Check each line of the listing for the word "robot" and report the ones that have it.
------------------------------------
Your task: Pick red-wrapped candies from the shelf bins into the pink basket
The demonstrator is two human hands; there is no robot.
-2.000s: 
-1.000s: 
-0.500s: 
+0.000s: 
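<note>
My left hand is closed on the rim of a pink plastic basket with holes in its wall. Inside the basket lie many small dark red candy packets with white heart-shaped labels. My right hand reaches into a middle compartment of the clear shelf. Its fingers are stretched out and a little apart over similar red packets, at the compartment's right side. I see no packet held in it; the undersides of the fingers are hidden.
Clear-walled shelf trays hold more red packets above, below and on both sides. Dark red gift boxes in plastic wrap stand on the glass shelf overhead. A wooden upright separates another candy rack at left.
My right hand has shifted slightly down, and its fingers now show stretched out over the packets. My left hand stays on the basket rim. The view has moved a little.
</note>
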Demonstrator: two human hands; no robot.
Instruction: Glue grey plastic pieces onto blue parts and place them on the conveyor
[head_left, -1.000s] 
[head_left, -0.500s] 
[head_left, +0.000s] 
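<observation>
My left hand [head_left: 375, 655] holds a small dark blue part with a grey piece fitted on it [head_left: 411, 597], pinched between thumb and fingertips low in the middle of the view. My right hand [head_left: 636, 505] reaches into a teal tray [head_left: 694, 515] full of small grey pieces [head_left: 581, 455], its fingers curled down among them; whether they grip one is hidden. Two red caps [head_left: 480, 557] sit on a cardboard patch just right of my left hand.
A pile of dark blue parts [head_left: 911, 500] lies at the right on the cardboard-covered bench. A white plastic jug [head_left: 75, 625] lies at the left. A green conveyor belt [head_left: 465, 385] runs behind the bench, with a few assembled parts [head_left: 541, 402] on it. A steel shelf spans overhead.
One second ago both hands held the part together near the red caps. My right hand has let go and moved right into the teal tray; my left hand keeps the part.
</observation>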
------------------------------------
▶ **Answer to this task**
The demonstrator is two human hands; there is no robot.
Demonstrator: two human hands; no robot.

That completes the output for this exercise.